● **Exercise instructions**: Restate the listing below line for line and word for word, without the pictures.

========================

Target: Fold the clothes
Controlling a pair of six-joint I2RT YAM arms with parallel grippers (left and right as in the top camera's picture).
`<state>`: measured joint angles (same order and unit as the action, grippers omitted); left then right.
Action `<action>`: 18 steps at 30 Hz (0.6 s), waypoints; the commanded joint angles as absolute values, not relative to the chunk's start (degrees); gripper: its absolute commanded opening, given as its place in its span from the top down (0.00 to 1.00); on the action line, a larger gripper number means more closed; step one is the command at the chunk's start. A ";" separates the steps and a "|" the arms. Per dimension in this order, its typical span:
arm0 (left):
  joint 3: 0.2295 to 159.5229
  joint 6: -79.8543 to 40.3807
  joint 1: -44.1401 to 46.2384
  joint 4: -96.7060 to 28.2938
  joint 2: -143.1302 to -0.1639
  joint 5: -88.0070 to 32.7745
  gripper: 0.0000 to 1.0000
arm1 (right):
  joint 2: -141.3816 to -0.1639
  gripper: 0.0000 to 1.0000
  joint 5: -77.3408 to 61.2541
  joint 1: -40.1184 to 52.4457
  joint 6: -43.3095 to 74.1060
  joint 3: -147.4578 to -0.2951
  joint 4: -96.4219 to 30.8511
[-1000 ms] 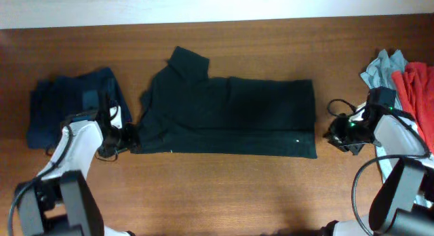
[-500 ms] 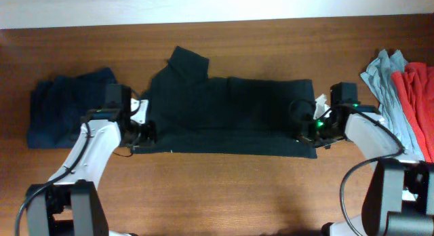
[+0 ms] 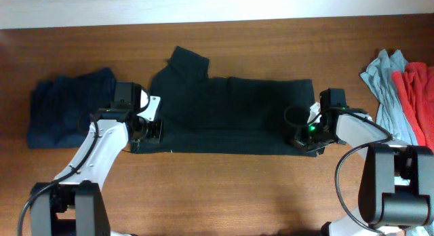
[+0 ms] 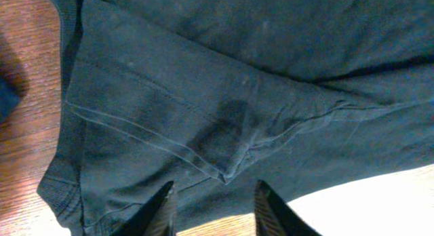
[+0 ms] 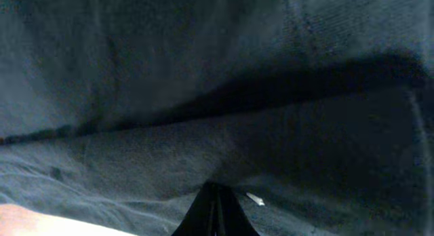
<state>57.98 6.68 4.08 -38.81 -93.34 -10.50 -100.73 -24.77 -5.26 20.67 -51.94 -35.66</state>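
The black T-shirt [image 3: 230,114], one of the clothes, lies folded lengthwise across the middle of the table, its sleeve pointing to the far side. My left gripper [image 3: 150,131] sits at the shirt's left end. In the left wrist view its jaws [image 4: 215,195] stand partly apart over the hem [image 4: 135,127], with wood showing between them. My right gripper [image 3: 303,136] is at the near right corner. In the right wrist view its fingers [image 5: 215,190] are pressed together, with dark cloth [image 5: 203,127] puckered at the tips beside the small white logo [image 5: 255,199].
A folded navy garment [image 3: 64,110] lies at the left, close to my left arm. Grey-blue cloth [image 3: 383,80] and red cloth [image 3: 417,87] are heaped at the right edge. Bare wooden table [image 3: 224,188] runs along the near side.
Both grippers have moved inward from beside the shirt onto its two ends. The right jaws have shut on the cloth and the left jaws have narrowed.
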 commanded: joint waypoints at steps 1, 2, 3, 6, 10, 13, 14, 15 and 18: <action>57.60 9.41 6.28 -39.29 -93.38 -11.35 0.72 | -101.38 0.96 -25.06 -4.89 20.86 -52.29 -35.14; 57.47 10.00 6.85 -39.35 -93.58 -11.33 0.73 | -101.32 0.96 -25.74 -4.89 20.84 -52.42 -35.14; 57.45 9.98 7.22 -39.55 -93.84 -11.00 0.74 | -100.97 0.88 -27.75 -4.89 19.55 -52.71 -35.09; 57.45 3.29 7.05 -41.52 -94.54 -6.26 0.84 | -96.07 0.60 -31.09 -4.89 13.15 -53.60 -35.07; 57.45 -2.63 4.60 -41.52 -94.50 -5.50 0.86 | -88.42 0.52 -36.10 -4.62 7.60 -53.60 -34.83; 57.43 -9.41 1.04 -41.01 -94.50 -5.54 0.86 | -84.75 0.73 -41.93 -1.89 7.29 -53.60 -33.28; 57.43 -11.75 -0.27 -40.97 -94.52 -5.56 0.86 | -84.55 0.77 -43.16 -0.60 7.29 -53.60 -32.34; 57.41 -14.52 -1.76 -40.99 -94.56 -5.80 0.86 | -84.68 0.84 -44.97 2.63 7.86 -53.60 -29.93; 57.36 -15.86 -3.97 -41.23 -94.89 -8.36 0.86 | -86.50 0.91 -44.31 11.73 12.38 -53.60 -20.99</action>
<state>57.87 -11.03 -2.59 -41.04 -94.08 -6.72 -85.25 -41.23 4.89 9.26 -53.04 -26.35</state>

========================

● **Exercise answer**:
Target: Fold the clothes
Controlling a pair of six-joint I2RT YAM arms with parallel grippers (left and right as in the top camera's picture).
`<state>`: measured joint angles (same order and unit as the action, grippers omitted); left then right.
Action `<action>`: 18 steps at 30 Hz (0.6 s), waypoints; the commanded joint angles as absolute values, not relative to the chunk's start (degrees); gripper: its absolute commanded opening, given as its place in its span from the top down (0.00 to 1.00); on the action line, a larger gripper number means more closed; step one is the command at the chunk's start. A ";" separates the steps and a "|" the arms. Per dimension in this order, its typical span:
arm0 (left):
  joint 3: 0.2295 to 159.5229
  joint 6: -79.8543 to 40.3807
  joint 1: -44.1401 to 46.2384
  joint 4: -96.7060 to 28.2938
  joint 2: -143.1302 to -0.1639
  joint 5: -88.0070 to 32.7745
  gripper: 0.0000 to 1.0000
arm1 (right):
  joint 2: -141.3816 to -0.1639
  gripper: 0.0000 to 1.0000
  joint 5: -77.3408 to 61.2541
  joint 1: -40.1184 to 52.4457
  joint 6: -43.3095 to 74.1060
  joint 3: -147.4578 to -0.2951
  joint 4: -96.4219 to 30.8511
[-1000 ms] 
[-500 ms] 
[+0 ms] 
[+0 ms] 
[+0 ms] 
<state>57.98 6.68 4.08 -38.81 -93.34 -10.50 -100.73 -24.77 -5.26 20.67 -51.94 -35.66</state>
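The black T-shirt [image 3: 230,114], one of the clothes, lies folded lengthwise across the middle of the table, its sleeve pointing to the far side. My left gripper [image 3: 150,131] sits at the shirt's left end. In the left wrist view its jaws [image 4: 215,195] stand partly apart over the hem [image 4: 135,127], with wood showing between them. My right gripper [image 3: 303,136] is at the near right corner. In the right wrist view its fingers [image 5: 215,190] are pressed together, with dark cloth [image 5: 203,127] puckered at the tips beside the small white logo [image 5: 255,199].
A folded navy garment [image 3: 64,110] lies at the left, close to my left arm. Grey-blue cloth [image 3: 383,80] and red cloth [image 3: 417,87] are heaped at the right edge. Bare wooden table [image 3: 224,188] runs along the near side.
Both grippers have moved inward from beside the shirt onto its two ends. The right jaws have shut on the cloth and the left jaws have narrowed.
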 commanded: joint waypoints at steps 1, 2, 3, 6, 10, 13, 14, 15 and 18: <action>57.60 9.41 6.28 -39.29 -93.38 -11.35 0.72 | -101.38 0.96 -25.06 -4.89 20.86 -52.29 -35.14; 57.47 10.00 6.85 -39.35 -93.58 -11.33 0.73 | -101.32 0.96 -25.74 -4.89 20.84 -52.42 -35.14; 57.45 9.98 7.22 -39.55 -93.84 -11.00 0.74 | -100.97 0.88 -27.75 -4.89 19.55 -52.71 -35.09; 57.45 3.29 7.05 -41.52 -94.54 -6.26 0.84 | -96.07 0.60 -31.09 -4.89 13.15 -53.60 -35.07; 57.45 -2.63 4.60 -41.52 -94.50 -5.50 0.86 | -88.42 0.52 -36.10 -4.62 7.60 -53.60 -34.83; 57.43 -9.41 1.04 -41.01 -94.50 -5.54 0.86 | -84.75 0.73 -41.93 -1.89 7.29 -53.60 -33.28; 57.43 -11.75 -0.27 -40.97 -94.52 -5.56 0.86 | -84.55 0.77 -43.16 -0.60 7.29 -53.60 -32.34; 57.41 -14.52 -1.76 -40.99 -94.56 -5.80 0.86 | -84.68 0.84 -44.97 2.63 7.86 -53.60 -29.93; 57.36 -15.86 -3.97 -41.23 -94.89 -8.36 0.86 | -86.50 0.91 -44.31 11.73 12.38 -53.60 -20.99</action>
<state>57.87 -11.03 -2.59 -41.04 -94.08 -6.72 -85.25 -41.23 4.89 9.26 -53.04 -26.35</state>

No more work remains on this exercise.